I am forced to bake something just to keep dampness at bay because it is 65 degrees inside and outside, and I refuse to put on my furnace in June.

But I have decided that THIS WEATHER WILL NOT BREAK ME, so let's get to some of the Helpful Things you all have passed along to assist us in our daily lives. I'm going to spread them out over a couple of posts so that we have the luxury of discussing them.

Here's one from Kathy B., who credits a friend for this saying I really love and plan to use myself. Kathy says she was "fretting over hosting Thanksgiving for a vegan, a dairyfree teen, a cardiac rehab uncle and five little kids who only wanted mac and cheese." First of all, kudos to her for hosting Thanksgiving for anyone besides her immediate family. I cook only for my sons and my husband and the occasional girlfriend who may be in the picture. Thanksgiving dinner is fraught with tradition and fussiness. And an abundance of side dishes. And now poor Kathy has Special Dietary Considerations and Picky Kids. Her friend told her this:
It's nobody's last meal. 
 How great is that? It's a terrific reminder when you're stressed out about cooking for other people; besides, chances are that they're not there for the food anyway.  They are there for the companionship and fun. (And some actual Last Meals aren't all that impressive, either; here's a list.)
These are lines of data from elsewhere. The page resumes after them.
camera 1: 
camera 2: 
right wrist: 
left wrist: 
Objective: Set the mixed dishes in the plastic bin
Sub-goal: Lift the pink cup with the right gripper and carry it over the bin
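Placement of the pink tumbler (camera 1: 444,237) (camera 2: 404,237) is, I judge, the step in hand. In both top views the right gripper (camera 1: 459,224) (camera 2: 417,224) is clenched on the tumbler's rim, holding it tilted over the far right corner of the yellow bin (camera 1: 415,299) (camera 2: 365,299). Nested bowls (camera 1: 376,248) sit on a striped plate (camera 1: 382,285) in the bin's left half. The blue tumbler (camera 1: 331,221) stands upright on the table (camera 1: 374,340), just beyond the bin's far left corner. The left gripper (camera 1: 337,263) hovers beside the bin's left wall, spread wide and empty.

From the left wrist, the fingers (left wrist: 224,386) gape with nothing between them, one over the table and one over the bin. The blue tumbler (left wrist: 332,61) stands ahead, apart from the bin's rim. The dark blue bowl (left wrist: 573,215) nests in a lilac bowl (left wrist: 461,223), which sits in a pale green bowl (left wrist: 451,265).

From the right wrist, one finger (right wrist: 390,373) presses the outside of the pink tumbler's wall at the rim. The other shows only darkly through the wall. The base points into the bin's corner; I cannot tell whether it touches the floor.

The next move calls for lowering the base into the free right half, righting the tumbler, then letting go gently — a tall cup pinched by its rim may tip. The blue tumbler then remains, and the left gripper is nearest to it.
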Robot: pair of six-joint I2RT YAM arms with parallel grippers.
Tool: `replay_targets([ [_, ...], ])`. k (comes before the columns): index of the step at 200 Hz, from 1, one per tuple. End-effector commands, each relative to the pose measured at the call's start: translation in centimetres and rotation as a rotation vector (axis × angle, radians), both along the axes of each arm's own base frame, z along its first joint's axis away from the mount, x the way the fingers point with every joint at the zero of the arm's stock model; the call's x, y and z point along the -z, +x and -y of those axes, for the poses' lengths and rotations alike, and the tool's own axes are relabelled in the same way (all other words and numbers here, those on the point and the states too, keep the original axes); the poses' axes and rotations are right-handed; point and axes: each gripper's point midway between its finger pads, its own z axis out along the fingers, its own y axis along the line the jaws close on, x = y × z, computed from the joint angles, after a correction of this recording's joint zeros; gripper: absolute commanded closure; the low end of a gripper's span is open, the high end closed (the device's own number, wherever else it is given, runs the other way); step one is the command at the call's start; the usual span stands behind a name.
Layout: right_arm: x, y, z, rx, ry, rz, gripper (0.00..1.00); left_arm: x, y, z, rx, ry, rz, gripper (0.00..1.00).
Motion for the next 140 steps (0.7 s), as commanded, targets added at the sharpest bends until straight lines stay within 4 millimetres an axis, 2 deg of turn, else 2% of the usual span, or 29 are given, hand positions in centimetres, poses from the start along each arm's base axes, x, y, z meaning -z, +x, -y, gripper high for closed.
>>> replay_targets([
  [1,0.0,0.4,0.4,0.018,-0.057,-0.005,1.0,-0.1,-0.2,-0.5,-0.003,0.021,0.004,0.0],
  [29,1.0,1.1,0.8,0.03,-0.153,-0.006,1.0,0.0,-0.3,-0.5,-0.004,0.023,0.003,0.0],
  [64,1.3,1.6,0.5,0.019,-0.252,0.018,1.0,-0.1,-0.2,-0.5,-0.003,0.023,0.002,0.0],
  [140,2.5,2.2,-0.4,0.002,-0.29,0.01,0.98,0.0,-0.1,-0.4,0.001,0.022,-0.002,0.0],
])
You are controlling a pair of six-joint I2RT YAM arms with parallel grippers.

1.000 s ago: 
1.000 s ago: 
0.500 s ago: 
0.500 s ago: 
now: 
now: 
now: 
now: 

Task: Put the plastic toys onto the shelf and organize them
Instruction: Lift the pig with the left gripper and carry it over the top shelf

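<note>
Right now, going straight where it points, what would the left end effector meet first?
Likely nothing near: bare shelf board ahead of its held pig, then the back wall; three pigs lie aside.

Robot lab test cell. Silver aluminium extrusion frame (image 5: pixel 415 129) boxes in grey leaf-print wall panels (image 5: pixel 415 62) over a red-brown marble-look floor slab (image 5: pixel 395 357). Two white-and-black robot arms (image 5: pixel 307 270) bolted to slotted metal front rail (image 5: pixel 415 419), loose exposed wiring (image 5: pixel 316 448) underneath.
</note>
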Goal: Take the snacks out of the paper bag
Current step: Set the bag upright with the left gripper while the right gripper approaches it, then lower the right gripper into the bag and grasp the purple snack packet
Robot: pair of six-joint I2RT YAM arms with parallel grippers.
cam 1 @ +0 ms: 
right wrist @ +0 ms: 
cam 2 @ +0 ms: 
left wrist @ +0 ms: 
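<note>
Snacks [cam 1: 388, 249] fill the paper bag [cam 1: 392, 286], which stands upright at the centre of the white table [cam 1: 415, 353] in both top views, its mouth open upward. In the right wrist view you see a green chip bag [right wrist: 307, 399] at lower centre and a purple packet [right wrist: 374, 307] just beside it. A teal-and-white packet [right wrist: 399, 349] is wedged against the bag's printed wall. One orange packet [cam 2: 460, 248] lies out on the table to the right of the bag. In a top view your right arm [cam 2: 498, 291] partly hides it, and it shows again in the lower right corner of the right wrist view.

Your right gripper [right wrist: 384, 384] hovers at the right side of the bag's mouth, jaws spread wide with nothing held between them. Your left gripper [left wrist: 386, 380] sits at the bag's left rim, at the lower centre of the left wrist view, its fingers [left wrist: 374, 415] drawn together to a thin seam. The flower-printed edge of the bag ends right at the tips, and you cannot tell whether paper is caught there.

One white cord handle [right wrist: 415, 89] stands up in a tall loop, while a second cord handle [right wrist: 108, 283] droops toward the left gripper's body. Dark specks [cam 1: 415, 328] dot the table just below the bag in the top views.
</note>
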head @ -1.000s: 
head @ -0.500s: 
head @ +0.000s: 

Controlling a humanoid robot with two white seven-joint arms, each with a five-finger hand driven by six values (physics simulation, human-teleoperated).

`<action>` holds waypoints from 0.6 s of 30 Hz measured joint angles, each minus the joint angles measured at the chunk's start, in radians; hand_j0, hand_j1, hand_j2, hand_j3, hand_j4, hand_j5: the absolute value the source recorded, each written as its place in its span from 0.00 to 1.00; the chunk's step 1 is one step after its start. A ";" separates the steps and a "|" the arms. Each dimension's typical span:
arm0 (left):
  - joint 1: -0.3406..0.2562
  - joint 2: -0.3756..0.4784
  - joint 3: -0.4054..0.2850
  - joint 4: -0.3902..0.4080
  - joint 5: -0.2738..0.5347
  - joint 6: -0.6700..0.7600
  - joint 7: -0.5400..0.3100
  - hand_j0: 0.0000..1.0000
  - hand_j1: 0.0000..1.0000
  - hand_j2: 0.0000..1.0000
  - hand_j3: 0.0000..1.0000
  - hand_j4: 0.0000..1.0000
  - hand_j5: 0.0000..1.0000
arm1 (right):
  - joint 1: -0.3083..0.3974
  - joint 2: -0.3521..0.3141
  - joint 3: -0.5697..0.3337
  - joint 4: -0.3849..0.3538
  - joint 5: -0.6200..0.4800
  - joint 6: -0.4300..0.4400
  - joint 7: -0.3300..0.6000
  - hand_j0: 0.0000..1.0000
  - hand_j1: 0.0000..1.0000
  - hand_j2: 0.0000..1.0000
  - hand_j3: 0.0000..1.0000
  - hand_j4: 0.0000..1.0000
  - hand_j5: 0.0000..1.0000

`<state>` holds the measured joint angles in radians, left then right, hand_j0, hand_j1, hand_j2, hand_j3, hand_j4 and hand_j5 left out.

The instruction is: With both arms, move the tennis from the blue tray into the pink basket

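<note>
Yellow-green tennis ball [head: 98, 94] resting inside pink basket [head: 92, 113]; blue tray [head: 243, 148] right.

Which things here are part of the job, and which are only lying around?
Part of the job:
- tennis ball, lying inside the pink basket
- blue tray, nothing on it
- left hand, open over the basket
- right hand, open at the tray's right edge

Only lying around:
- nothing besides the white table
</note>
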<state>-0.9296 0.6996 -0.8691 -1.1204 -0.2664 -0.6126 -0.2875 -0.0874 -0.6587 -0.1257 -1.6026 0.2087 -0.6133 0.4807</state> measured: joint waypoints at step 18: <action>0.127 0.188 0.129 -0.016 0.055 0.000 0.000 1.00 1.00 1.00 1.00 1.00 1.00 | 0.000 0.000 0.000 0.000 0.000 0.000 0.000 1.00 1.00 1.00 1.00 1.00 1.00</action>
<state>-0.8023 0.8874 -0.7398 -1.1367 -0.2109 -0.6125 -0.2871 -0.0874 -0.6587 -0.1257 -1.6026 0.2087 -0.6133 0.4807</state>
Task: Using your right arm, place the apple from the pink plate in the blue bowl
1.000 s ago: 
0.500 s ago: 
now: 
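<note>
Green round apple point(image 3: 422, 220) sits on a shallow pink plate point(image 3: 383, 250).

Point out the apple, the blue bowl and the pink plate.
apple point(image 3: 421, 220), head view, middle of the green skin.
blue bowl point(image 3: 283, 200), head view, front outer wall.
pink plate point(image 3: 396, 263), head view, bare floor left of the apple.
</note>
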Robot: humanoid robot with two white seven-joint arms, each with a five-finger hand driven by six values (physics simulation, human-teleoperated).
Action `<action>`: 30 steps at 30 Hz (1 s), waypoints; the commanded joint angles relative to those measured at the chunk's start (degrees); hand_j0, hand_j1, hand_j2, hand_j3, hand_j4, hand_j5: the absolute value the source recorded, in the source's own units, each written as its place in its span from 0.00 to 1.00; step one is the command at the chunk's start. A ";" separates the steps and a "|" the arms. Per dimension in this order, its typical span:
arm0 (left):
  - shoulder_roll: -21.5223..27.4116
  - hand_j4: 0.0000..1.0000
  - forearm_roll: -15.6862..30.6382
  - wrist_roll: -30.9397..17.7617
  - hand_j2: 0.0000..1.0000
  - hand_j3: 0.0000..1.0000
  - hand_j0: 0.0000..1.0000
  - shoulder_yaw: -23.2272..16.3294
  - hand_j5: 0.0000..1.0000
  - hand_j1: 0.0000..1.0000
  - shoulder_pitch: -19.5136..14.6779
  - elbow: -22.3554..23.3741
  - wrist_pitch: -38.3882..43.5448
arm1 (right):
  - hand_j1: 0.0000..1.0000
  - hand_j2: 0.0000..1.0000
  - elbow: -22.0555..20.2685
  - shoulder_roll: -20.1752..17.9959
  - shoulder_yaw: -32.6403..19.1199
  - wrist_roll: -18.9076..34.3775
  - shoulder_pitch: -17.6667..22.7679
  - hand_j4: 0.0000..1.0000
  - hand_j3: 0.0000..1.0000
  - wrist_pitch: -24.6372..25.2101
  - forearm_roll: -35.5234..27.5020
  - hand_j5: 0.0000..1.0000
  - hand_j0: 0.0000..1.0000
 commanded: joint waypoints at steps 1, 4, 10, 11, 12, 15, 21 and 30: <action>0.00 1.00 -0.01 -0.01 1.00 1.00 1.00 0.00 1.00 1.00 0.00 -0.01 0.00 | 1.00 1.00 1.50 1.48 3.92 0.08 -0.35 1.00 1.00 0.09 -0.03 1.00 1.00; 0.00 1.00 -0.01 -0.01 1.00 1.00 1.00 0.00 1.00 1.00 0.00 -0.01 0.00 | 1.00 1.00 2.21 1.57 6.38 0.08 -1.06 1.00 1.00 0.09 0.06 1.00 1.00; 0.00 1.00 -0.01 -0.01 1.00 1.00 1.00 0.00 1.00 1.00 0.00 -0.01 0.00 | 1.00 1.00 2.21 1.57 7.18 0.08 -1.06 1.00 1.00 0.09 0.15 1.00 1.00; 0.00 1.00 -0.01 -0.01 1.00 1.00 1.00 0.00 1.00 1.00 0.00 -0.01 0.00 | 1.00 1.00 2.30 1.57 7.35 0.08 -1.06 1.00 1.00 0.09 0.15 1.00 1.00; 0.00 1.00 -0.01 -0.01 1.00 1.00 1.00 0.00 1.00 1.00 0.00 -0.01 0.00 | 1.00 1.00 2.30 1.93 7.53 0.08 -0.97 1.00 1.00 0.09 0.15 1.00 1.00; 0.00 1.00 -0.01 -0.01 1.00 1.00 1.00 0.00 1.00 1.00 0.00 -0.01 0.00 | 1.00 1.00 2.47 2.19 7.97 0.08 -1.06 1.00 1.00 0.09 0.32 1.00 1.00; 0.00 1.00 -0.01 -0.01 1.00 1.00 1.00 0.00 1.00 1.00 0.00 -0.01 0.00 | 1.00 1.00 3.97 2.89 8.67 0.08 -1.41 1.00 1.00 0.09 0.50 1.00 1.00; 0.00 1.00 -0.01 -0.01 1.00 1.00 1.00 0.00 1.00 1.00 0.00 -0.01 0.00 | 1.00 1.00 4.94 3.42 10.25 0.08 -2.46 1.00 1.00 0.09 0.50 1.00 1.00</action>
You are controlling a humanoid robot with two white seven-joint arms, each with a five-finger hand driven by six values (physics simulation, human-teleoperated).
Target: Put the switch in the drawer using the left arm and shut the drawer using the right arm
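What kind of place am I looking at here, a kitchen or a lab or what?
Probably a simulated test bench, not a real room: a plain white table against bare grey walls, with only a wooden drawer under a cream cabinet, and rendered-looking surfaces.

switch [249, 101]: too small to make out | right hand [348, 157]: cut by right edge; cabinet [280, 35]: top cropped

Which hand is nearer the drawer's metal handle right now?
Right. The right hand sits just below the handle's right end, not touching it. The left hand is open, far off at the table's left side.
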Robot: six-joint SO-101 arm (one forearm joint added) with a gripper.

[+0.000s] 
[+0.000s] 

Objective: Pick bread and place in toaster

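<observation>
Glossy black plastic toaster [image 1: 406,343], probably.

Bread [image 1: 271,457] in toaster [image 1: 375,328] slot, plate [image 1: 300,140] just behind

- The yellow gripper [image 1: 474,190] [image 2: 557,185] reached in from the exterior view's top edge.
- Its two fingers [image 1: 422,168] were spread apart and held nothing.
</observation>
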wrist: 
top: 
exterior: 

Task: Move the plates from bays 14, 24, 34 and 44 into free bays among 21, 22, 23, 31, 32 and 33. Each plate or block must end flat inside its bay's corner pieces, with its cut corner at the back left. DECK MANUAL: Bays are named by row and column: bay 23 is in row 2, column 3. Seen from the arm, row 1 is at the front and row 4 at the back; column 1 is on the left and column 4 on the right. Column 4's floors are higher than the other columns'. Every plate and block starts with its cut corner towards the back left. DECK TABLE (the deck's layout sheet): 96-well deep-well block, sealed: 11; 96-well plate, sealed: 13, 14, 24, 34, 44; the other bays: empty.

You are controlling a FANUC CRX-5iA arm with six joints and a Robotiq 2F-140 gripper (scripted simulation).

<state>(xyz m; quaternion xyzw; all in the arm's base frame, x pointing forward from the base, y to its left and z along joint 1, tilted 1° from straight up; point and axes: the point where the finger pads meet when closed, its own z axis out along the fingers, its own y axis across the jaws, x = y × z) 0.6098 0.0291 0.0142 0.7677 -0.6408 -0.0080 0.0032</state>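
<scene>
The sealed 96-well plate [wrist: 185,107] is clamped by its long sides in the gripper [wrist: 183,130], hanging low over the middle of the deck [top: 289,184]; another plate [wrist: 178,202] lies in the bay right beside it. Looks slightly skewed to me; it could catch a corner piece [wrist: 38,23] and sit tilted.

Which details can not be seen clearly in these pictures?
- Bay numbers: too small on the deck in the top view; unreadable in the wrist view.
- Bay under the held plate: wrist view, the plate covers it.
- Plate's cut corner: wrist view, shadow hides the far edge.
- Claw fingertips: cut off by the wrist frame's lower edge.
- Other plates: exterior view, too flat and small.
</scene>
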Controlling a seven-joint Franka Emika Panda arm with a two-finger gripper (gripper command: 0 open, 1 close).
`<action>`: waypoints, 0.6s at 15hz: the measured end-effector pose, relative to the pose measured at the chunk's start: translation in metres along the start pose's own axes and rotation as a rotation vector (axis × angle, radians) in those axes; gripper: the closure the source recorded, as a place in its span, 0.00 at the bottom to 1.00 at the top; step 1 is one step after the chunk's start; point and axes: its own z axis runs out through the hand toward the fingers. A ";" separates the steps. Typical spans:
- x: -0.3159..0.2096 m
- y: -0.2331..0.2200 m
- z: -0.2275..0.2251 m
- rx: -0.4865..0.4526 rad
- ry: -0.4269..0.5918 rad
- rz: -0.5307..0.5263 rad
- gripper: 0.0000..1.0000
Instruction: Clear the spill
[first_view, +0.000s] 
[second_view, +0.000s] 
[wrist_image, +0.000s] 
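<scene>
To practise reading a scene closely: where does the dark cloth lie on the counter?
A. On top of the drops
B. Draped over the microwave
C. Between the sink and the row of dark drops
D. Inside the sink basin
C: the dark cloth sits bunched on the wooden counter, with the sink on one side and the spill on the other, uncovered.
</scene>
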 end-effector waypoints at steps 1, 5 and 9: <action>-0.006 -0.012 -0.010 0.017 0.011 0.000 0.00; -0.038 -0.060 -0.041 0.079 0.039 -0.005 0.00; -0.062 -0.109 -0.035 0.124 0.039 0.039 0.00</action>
Speaking of cooking, here are a few practical tips from Ortizzle, who shared:
*There is no solution for too much salt. Start over.
*Fried food is perfectly cooked when it floats.
*Recipes were meant to be altered.

I like practical kitchen tips, like put sour cream in a plastic bag and cut the corner off to make it easier to apply to tacos; or thaw meat on an aluminum pan because it's faster; or get rid of onion and garlic smells on hands by rubbing them on the stainless steel sink because they're just that, practical. All of us who cook and bake have tweaked recipes--many times due to necessity--and created things we like better than the original. (And if you've ever read the comments section of any recipe, almost no one makes anything as written, ever.)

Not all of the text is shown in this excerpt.